### Work instruction
Check each line of the listing below for "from" and state how many lines contain it, with no other words.

+-------+

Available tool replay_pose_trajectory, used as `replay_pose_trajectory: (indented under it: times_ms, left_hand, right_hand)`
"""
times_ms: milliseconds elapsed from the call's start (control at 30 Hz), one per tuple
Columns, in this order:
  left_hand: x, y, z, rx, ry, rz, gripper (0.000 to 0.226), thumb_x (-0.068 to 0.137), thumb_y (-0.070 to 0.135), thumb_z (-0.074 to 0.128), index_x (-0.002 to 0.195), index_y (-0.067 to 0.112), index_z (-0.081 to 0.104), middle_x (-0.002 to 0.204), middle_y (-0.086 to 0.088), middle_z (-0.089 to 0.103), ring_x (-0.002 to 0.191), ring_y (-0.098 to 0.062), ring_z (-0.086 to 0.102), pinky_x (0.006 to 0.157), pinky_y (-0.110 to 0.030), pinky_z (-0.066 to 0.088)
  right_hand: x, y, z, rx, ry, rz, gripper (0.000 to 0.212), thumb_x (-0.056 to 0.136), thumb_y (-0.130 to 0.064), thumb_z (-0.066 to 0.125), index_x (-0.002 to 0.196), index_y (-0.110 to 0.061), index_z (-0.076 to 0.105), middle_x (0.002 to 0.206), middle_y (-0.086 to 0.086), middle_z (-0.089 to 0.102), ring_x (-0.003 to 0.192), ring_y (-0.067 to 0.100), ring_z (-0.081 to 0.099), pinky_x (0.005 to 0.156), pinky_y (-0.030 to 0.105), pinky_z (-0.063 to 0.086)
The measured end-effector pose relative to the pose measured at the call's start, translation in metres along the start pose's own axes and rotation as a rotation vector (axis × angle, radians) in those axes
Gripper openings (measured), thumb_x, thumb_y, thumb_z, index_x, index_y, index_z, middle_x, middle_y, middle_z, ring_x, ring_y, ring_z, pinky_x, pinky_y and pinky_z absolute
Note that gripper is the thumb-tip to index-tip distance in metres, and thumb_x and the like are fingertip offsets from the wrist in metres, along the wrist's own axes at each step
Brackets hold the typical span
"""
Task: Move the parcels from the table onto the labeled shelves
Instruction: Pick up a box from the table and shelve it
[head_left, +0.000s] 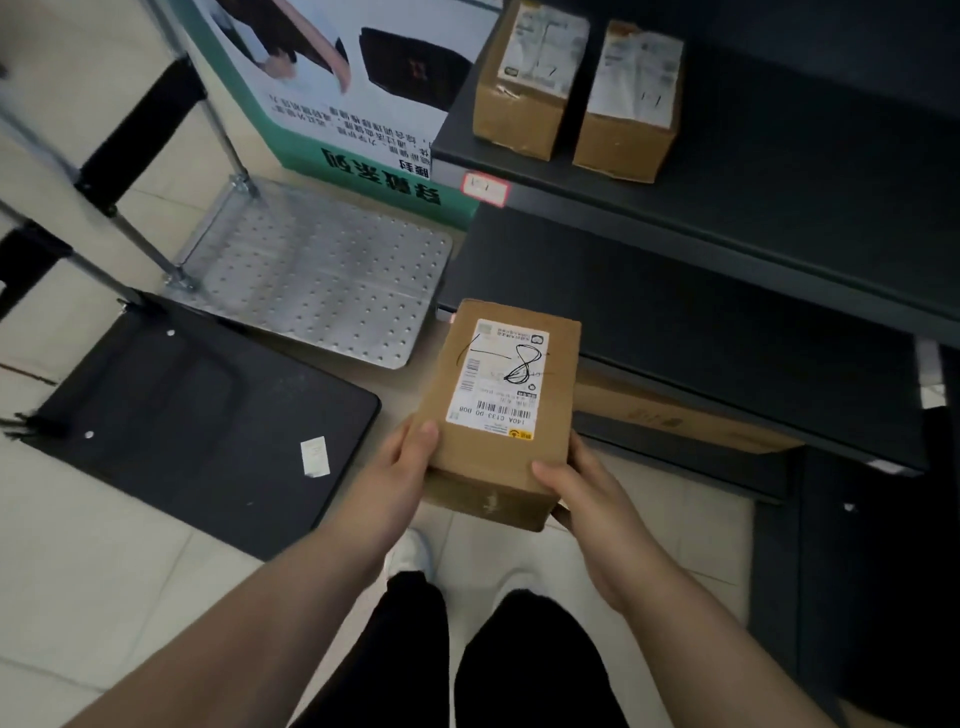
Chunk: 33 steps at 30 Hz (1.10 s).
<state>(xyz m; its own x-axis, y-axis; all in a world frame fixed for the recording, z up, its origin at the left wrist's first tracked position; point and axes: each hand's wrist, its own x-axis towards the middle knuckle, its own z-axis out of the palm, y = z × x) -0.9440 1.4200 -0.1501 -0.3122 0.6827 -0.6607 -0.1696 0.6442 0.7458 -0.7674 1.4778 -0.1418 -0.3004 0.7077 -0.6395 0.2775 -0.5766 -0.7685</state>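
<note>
**Parcel held in both hands before the shelving**

Head view: A brown cardboard parcel (501, 410) with a white shipping label, marked "8" by hand, is gripped at its near end by the left hand (402, 467) and the right hand (582, 499), thumbs on top. It is held in the air in front of the dark shelf unit (727, 182). Two further boxes (576, 88) stand side by side on the unit's upper shelf, above a red-edged tag (485, 189). Left of the unit, a metal trolley (317, 275) and a black trolley (202, 415) rest on the floor

Blurred print on shelf tag (485, 189); flat carton (670, 415) mostly hidden under shelf (727, 332).
</note>
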Motion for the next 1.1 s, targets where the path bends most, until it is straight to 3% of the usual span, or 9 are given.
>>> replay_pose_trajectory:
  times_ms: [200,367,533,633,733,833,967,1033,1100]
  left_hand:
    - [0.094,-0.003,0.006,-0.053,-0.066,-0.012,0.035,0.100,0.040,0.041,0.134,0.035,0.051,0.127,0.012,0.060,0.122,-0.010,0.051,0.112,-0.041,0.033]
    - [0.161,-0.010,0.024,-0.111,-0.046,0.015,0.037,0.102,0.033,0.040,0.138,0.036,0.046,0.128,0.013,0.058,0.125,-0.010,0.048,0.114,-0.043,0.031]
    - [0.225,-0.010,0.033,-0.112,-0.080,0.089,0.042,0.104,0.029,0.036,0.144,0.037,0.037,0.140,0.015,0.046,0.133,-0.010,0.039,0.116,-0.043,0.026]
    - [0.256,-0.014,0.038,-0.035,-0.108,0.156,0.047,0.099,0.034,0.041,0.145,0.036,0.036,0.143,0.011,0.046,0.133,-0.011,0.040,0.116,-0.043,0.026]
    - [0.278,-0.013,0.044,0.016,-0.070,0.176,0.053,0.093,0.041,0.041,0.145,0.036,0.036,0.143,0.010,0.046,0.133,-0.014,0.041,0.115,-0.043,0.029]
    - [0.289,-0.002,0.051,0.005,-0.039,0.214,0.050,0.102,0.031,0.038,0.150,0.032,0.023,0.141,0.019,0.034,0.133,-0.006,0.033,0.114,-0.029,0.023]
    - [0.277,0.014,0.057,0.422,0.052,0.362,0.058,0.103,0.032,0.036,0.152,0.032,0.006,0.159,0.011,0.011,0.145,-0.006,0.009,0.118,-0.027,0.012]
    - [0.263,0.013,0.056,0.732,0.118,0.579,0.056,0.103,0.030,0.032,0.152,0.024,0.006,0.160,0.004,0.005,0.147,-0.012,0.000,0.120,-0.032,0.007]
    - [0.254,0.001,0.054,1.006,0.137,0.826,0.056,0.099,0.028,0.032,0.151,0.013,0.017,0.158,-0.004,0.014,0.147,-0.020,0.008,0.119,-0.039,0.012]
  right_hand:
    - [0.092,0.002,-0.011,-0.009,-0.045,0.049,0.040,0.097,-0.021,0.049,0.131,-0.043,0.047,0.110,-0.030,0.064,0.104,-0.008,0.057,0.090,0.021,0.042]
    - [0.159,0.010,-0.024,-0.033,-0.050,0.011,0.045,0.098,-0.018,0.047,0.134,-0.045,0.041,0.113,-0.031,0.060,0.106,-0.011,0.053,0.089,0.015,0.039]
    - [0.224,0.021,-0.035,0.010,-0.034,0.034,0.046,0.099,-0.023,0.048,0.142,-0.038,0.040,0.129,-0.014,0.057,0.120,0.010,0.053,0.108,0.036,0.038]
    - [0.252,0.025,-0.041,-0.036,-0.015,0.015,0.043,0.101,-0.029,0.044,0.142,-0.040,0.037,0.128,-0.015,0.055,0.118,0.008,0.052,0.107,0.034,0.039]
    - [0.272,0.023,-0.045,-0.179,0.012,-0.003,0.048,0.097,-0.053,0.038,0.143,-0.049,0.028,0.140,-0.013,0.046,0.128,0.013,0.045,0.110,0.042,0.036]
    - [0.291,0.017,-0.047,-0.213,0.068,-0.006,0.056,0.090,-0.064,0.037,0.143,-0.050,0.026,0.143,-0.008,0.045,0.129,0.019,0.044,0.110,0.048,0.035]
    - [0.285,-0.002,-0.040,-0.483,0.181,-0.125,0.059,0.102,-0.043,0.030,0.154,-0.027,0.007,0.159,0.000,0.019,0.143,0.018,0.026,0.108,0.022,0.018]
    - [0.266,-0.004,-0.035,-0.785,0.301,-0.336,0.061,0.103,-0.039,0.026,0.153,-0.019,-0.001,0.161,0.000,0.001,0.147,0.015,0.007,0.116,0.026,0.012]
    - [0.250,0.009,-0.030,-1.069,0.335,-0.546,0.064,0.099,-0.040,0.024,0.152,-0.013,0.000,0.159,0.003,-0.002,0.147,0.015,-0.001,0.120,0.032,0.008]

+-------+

### Response to this exercise
4